Now that you know the two different approaches to take to music therapy, you can focus on the practical application and actual doing of music therapy. Making money as a musician won’t happen if you don’t get out there and take action!

No matter whether you choose to become a legally certified music therapist or go the entrepreneurial route, there are common activities that will help others find inner peace and healing through music:

Playing a live instrument. If you play an instrument, especially piano, harp, guitar, or keyboard, you can literally perform for someone as they’re lying in bed, meditating, or just going about their daily life. This sounds odd, but here’s a scenario: let’s say you go the entrepreneurial route and someone who has the financial means to hire you wants you to come over for a weekly meditation session and play harp for them. Maybe they have so much money that you become their personal harp player, and all you do all day is play the harp in their home while they go about their business. You’d be amazed at the unique things wealthy people can afford to do!

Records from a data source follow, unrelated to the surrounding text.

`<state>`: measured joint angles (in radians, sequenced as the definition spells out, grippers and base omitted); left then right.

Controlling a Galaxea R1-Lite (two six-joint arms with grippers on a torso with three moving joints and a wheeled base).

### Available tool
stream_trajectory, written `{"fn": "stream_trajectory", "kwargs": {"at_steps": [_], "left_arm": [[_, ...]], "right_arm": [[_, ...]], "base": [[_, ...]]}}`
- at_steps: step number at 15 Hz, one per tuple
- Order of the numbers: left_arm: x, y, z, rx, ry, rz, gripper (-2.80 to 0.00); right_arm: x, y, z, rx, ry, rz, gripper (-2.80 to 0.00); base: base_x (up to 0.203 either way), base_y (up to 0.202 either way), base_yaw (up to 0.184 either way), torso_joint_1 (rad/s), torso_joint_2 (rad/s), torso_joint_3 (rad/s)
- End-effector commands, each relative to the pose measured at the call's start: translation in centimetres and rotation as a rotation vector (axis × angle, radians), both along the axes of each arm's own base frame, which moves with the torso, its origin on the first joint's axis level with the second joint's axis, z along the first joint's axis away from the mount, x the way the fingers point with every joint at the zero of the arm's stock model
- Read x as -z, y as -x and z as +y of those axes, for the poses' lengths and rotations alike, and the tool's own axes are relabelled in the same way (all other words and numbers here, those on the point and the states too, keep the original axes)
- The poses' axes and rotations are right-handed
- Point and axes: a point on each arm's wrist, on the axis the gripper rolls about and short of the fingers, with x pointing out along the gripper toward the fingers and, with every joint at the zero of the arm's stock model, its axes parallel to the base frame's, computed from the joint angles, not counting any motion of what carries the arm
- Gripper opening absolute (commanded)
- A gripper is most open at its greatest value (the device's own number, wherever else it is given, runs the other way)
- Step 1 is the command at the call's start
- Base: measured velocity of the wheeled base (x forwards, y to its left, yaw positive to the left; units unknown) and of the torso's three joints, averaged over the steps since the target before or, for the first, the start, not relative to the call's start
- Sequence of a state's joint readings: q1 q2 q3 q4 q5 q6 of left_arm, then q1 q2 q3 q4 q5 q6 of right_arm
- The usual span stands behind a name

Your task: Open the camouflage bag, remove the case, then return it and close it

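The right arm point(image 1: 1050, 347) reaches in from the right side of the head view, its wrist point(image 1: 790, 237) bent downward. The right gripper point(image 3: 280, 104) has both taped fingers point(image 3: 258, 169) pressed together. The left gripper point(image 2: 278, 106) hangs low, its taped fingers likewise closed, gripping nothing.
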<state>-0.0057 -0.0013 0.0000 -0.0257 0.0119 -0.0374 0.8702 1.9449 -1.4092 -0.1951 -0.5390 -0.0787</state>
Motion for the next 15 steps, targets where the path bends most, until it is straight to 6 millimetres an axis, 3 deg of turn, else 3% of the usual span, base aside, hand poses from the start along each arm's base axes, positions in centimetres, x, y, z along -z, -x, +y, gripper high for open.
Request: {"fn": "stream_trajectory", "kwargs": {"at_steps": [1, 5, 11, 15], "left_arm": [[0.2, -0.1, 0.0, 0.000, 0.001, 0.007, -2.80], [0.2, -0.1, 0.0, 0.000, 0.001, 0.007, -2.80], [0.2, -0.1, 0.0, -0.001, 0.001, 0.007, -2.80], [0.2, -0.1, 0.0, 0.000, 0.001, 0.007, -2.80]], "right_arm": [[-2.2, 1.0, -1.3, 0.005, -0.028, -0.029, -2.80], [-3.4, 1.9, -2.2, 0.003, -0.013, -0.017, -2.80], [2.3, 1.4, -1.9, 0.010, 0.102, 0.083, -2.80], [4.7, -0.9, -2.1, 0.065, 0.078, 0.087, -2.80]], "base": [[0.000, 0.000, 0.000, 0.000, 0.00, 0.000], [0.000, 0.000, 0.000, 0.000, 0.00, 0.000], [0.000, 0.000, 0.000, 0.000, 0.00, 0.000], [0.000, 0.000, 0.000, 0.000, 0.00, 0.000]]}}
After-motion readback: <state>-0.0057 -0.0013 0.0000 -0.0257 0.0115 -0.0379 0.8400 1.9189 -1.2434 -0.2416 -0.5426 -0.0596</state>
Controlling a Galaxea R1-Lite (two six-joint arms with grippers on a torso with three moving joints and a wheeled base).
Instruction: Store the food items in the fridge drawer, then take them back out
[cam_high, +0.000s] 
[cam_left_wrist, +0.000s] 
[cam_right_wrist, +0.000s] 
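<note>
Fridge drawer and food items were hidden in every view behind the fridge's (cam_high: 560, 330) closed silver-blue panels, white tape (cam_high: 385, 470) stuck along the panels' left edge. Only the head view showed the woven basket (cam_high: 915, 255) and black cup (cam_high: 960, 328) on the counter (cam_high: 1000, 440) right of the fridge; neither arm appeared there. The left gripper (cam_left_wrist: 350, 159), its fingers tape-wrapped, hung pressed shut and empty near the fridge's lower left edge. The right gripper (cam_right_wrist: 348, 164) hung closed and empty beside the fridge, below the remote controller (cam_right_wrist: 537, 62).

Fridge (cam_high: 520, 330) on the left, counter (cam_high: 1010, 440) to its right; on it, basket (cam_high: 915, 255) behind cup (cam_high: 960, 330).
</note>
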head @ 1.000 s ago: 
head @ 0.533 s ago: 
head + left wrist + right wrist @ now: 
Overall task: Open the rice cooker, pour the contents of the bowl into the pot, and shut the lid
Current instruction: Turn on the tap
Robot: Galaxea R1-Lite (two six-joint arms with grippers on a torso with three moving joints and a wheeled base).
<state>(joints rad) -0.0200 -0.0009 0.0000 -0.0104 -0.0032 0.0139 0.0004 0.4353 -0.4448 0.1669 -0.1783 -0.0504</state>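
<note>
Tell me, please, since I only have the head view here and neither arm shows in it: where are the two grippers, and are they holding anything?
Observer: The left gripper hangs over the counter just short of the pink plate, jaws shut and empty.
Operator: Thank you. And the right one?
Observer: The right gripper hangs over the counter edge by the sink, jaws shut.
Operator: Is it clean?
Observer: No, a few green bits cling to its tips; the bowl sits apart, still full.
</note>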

Performing along to a recording. Let’s say you’re a trumpet player and you know how to improvise over any kind of backing track. If you can strike a deal with a local nursing home, you could bring in an amplifier/speaker, hook it up to an FX preamp, and play soft jazz music for a few hours in one of the common areas for the residents. Trumpets aren’t generally considered a “peaceful” instrument, but if you play smooth and classic jazz softly, it’s great background music and could be a consistent activity for the residents. Piano players do this all the time, actually!

Host a “music meditation” seminar. If you are able to put together events well, then consider hosting weekly seminars where people who love to meditate can come together and listen to peaceful while meditating in a group. Now, your ability to charge a high membership price will depend on the musical source; if you play an instrument then you’re putting more effort in. However, if you’re acting more as a DJ and playing from a pre-selected list of peaceful meditation music, you may not be able to charge as much but it’s less effort on your part.

These are just a few examples of how you can make money as a musician in a therapy-related role. There are many things that you can do, and the best way to learn is by studying other music therapists and see what works best for them.

To make money as a musician, you have to get creative. One of the most rewarding career paths is music therapy, but you don’t have to necessarily go to school for it!